There have also been recurring claims that the reduction in crime numbers is less due to effective law enforcement and more likely related to playing with the numbers to show the desired results. A crime previously recorded as a felony, for example, might be altered by an officer or commander to be reported as a misdemeanor in an effort to make felony numbers appear to drop in their sector.
In Milwaukee, as reported in a 2012 article in the Milwaukee-Wisconsin Journal-Sentinel, hundreds of assault cases were mis-categorized to make it appear that violent crime in the city had dropped by 2.3 percent from 2010 to 2011. In fact, crime had increased by more than one percent during that period.
But data scientists have an important role in addressing these criticisms. By designing algorithms that are difficult to game, they reduce the likelihood of such manipulation occurring. And new efforts by police agencies to track their use-of-force patterns against certain demographics can help officers become more sensitive to their own habits and patterns.
The philosophy that came with the implementation of CompStat was that if a metric can be monitored, it can be altered; this holds as true for police behavior as criminal behavior.
Beyond Crime: Community Policing and Service with Big Data
Police do far more than just respond to crime. Their role to protect and to serve extends into various types of community service. Data science has found traction in supporting those roles, as well.
In Los Angeles, the LAPD has designed a system to help predict earthquake aftershocks and impacts on various neighborhoods in the city. Although accurately predicting when quakes will occur is still beyond the reach of science, aftershocks for a known event can be anticipated with more accuracy. The LAPD uses the information to prepare post-quake responses and determine where to send additional units for assistance even when communications systems may be down.
In Seattle, police have been working with community social networking site Nextdoor to monitor reports of suspicious activity and citizen complaints.
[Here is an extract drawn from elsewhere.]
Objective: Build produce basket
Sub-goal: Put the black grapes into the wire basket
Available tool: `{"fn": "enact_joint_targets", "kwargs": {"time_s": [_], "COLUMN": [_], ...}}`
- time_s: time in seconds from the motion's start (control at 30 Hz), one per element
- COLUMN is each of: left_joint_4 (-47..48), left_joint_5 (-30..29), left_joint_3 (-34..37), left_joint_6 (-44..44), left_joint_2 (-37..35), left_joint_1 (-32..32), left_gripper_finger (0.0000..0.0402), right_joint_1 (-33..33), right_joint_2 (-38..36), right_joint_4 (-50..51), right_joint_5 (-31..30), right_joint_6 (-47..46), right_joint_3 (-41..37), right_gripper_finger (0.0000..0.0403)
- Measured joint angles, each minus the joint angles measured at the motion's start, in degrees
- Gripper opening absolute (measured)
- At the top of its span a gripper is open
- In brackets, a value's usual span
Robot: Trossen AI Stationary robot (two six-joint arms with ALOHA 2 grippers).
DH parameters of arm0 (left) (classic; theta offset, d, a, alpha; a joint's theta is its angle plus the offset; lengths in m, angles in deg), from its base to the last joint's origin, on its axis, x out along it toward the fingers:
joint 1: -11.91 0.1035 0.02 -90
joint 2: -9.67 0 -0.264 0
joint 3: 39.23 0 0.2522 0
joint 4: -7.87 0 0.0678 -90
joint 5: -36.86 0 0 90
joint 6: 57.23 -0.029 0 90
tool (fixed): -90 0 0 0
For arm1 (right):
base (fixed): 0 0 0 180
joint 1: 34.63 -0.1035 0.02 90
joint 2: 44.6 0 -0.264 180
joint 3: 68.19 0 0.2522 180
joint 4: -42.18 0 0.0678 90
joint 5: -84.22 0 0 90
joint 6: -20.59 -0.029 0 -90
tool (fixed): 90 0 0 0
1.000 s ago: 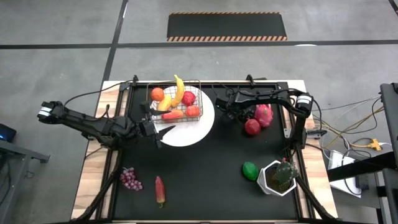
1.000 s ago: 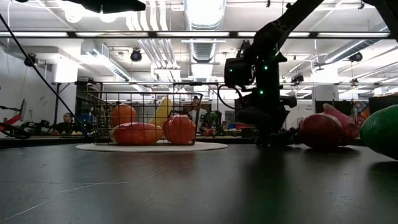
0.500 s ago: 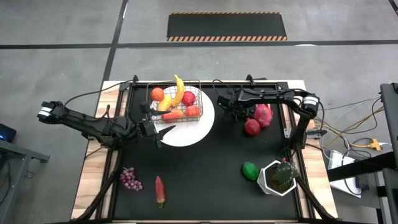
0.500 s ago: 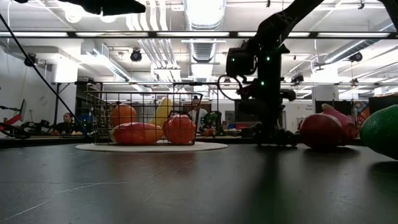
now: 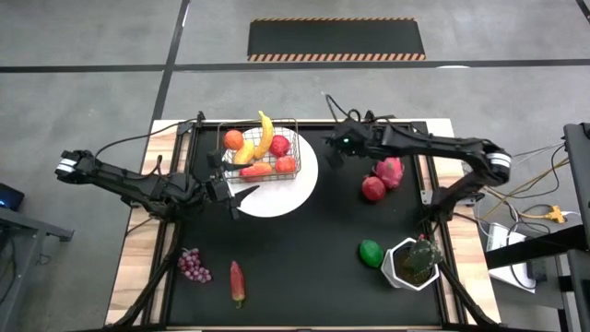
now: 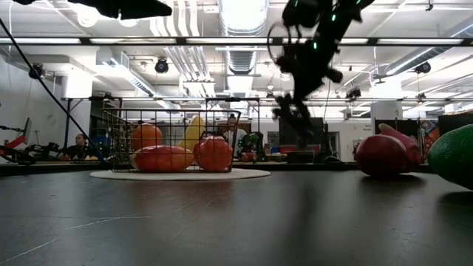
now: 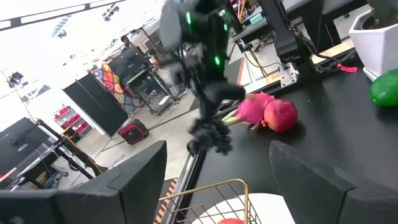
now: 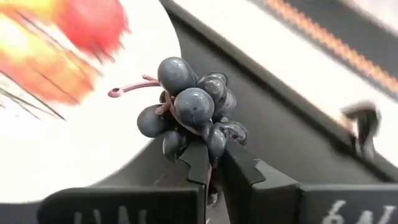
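Our right fingers [image 8: 239, 171] are pinching a dark grape bunch [image 8: 189, 112] from below, its pink stem pointing sideways toward the white plate [image 8: 74, 155]. The right gripper [image 5: 338, 148] hangs above the counter [image 5: 304, 249] just beside the plate's right edge, lifted clear of the surface in the low view. Our left gripper [image 5: 241, 196] rests at the plate's near-left rim with its fingers [image 7: 140, 171] spread apart.

The basket [image 5: 259, 150] sits on the far-left part of the plate [image 5: 286, 198]. In it the banana [image 5: 265, 134] lies with its long axis running from the far edge toward the near side, beside an orange [image 5: 233, 139] and an apple [image 5: 286, 165].

On the counter's right, a dragon fruit [image 5: 391, 170] touches another red apple [image 5: 372, 188]; a lime [image 5: 371, 252] lies just beside the potted plant [image 5: 413, 263]. On the near left, purple grapes [image 5: 192, 265] and a chilli [image 5: 237, 281], the chilli's long axis running far to near.
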Motion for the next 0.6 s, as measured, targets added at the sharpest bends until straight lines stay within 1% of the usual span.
{"fn": "enact_joint_targets", "kwargs": {"time_s": [0.17,0.3,0.47,0.6], "left_joint_4": [0.02,0.01,-0.07,-0.58], "left_joint_5": [0.0,0.01,0.02,0.02], "left_joint_3": [0.02,0.02,0.02,0.02], "left_joint_6": [0.0,0.0,-0.02,-0.11], "left_joint_2": [-0.01,0.06,0.06,0.08], "left_joint_1": [0.0,0.0,0.0,0.0], "left_gripper_finger": [0.0266,0.0266,0.0266,0.0266], "right_joint_1": [-4.04,-7.95,-10.62,-10.69], "right_joint_2": [-5.89,-7.83,-5.44,-1.03], "right_joint_4": [-14.63,-30.85,-52.26,-66.28], "right_joint_5": [0.05,0.52,1.01,7.6], "right_joint_6": [5.38,9.7,12.06,11.5], "right_joint_3": [-2.65,-7.54,-13.55,-15.27], "right_gripper_finger": [0.0014,0.0013,0.0013,0.0013]}}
Although the interactions the agency has with citizens via Nextdoor (or other social media platforms, for that matter) pretty much amounts to good old-fashioned beat-cop information gathering and community policing, SPD used analytics to determine what social media sites they should have an ear to in the first place. Sites without a critical mass of their target audience, they decided, would be a poor use of resources to monitor.
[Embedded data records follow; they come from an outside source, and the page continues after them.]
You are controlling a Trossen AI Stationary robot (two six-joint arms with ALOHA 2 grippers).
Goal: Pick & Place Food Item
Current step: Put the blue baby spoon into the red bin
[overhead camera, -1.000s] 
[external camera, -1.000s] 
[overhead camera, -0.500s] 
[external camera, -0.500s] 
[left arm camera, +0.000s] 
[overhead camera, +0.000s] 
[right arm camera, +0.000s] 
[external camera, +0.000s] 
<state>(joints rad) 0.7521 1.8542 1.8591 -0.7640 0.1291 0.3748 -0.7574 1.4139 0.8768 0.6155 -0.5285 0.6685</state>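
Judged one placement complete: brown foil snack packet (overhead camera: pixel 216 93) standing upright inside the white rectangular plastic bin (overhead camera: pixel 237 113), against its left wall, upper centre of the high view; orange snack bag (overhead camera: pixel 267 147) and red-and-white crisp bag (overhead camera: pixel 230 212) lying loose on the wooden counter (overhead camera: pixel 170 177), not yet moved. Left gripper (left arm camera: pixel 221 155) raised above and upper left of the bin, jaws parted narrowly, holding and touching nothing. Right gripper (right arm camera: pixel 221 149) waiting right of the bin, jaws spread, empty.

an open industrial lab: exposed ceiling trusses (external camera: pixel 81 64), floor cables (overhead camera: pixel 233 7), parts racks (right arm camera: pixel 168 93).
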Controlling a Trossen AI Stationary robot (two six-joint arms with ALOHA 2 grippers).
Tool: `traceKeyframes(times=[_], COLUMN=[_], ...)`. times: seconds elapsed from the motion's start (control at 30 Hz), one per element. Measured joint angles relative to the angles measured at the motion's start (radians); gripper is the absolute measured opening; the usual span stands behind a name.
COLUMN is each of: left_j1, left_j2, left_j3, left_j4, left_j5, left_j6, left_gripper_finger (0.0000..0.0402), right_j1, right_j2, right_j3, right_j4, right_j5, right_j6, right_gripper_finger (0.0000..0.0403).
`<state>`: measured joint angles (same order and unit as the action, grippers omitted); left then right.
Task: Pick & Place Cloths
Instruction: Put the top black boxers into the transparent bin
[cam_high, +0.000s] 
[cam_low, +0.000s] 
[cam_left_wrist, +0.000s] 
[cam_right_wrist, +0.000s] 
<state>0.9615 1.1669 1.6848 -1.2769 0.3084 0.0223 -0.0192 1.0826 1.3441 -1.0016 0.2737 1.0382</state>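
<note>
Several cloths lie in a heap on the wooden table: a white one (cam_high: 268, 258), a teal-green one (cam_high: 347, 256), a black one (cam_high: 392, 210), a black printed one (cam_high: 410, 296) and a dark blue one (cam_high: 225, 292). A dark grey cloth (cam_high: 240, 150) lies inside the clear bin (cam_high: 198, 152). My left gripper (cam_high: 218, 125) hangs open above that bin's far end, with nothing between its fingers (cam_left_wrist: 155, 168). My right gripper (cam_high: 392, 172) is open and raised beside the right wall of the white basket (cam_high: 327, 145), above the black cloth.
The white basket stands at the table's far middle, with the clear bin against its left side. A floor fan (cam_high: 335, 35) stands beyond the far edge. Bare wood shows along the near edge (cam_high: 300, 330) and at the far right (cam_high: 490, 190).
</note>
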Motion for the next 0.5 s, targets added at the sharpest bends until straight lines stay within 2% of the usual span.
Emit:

Big Data is also likely to have a hand in cataloging, tracking, and securing the proliferation of records coming from new police body-camera and audio systems. Devising secure methods to store this information while allowing it to be quickly referenced in order to comply with public records laws and inform decisions on future enforcement actions will be a significant challenge for data scientists working in the area of law enforcement.